Improve Quality and Scaling of Continuous Integration => 65%
Current list of things we have planned as actions
-
1. Sam - Speaking tour - It is important that all the teams in the group are aware of the impact recent bugs have had in production. In the immediate terms we need take special precautions to prevent these bugs from recurring. We also need to address broader quality and risk assessment issues in the short term. Sam is planning to attend all team staff meetings in the group (with some support from folks in other timezones) to discuss the recent incidents and the need for an increased focus on identifying and mitigating top risks for each team. A goal will be to solicit each team's input in determining the best course of action, while also emphasizing the urgency with which we need to take action and see progress in this area. - Agenda item for team staff meetings: https://docs.google.com/document/d/1u6LladnnUfpClcEsAZtV-67Y9k-vYIAtuI4jqhHCgLQ/edit
-
1. Mek - Working Group focused on “how to train and educate development on using system level testing for better coverage”. Mek planning to kickoff MR on Feb 24th or 25th. -
1. Sam/Kenny - Planned shared KR for all Ops teams to identify top risk for their group, and itemize these in their handbook page. This will help ensure team members are aware of top risks in their product area, and will also provide an input to auditing integration test coverage in high risk areas. Current plan is to pilot this approach in teams with recent high severity incidents (e.g. Runner, Package) and roll out to the larger group in Q2 if successful. #10862 (closed) -
1. Sam - Weekly Ops Quality Triage. Initiate weekly triage meeting with SETs and Director + Senior Managers in Ops. Review top risks, testing progress, incidents. -
1. Sam - Discuss Stable Counterpart SRE proposal. Some team have operational concerns, but limited SRE knowledge within the team. Stable Counterpart SRE model is an approach that could help mitigate this.

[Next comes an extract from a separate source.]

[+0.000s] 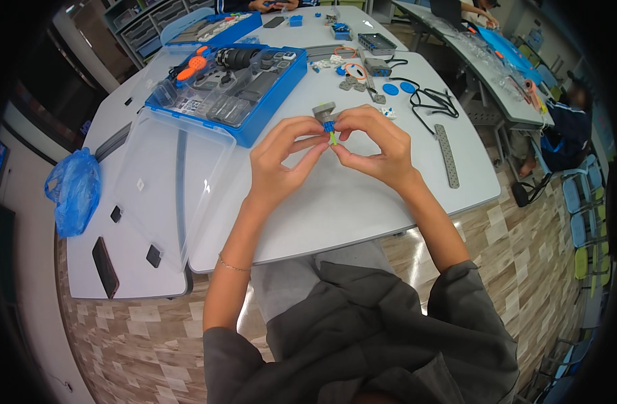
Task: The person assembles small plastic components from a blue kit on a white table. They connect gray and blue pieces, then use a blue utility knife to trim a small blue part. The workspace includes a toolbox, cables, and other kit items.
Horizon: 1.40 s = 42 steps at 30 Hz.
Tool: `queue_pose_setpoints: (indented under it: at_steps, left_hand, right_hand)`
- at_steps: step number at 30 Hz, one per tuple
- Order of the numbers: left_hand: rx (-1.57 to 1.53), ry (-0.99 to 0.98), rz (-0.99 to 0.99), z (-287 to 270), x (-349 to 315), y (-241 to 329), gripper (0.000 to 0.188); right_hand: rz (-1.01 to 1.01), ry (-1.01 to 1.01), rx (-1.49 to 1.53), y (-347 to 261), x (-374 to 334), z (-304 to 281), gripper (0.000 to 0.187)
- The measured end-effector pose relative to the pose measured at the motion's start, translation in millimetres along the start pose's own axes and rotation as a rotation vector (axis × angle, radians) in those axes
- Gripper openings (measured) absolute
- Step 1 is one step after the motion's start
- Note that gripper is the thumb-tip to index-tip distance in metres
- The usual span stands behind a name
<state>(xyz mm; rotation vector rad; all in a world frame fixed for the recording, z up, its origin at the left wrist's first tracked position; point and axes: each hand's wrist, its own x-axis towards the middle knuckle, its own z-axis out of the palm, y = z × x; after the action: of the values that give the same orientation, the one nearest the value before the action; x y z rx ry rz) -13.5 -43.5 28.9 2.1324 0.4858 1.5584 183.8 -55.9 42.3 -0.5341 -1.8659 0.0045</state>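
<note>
Both hands meet over the white table, pinching a small building-kit assembly between the fingertips. It has a grey piece on top, a blue toothed-looking part in the middle and a yellow-green pin below. My left hand is closed on its left side, thumb and fingers curled in a ring. From the right, my right hand pinches the same assembly. The fingertips partly cover how the parts join. Just beyond my right hand lie small white pieces and two blue discs.
A blue kit box full of parts stands left, beside its clear lid. A long grey perforated beam and black cables lie right. A phone and blue plastic bag are at far left. Other people sit beyond.
</note>
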Motion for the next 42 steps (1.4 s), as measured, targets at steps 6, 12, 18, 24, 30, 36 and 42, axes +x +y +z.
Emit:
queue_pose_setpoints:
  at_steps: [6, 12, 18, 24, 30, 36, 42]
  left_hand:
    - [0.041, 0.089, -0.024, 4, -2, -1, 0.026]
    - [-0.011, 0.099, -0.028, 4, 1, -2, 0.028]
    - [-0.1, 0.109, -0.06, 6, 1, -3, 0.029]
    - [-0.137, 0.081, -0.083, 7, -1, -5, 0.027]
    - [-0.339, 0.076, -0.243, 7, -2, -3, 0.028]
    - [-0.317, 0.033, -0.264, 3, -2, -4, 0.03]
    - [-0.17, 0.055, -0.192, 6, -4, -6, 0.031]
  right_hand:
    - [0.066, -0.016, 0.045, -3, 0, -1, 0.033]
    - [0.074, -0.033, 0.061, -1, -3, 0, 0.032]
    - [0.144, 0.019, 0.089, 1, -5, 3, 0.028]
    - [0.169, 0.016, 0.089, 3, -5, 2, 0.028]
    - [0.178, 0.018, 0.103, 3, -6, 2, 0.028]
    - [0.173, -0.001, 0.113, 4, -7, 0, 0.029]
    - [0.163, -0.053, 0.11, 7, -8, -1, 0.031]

- (Draft idea) For quality, we can measure number of incidents and see if we are decreasing in the months of March and April while we deploy.
- (Draft idea) For Scaling, a statement of what scale we think we are currently supportive for # of builds per month or day.
Retro
Good
- Introduced the practice of risk mapping and risk assessment to Development group teams
- Increased cross-functional engagement on Quality concerns between development, product, and quality team members
- Identified an experiment for introducing SRE stable counterparts into Product Groups.
Bad
- There is significant overlap between Quality and Reliability concerns which made framing of this KR challenging.
- We did not determine a metric based way to measure progress.
Try
- Broaden definition of Quality to include scaling, reliability, and availability concerns.
- Clarify ownership of Quality and Reliability centers of excellence (CoE) within product groups. Who owns these CoEs and how should product groups coordinate their quality and reliability efforts which are often intertwined in practice?
Edited by Sam Goldstein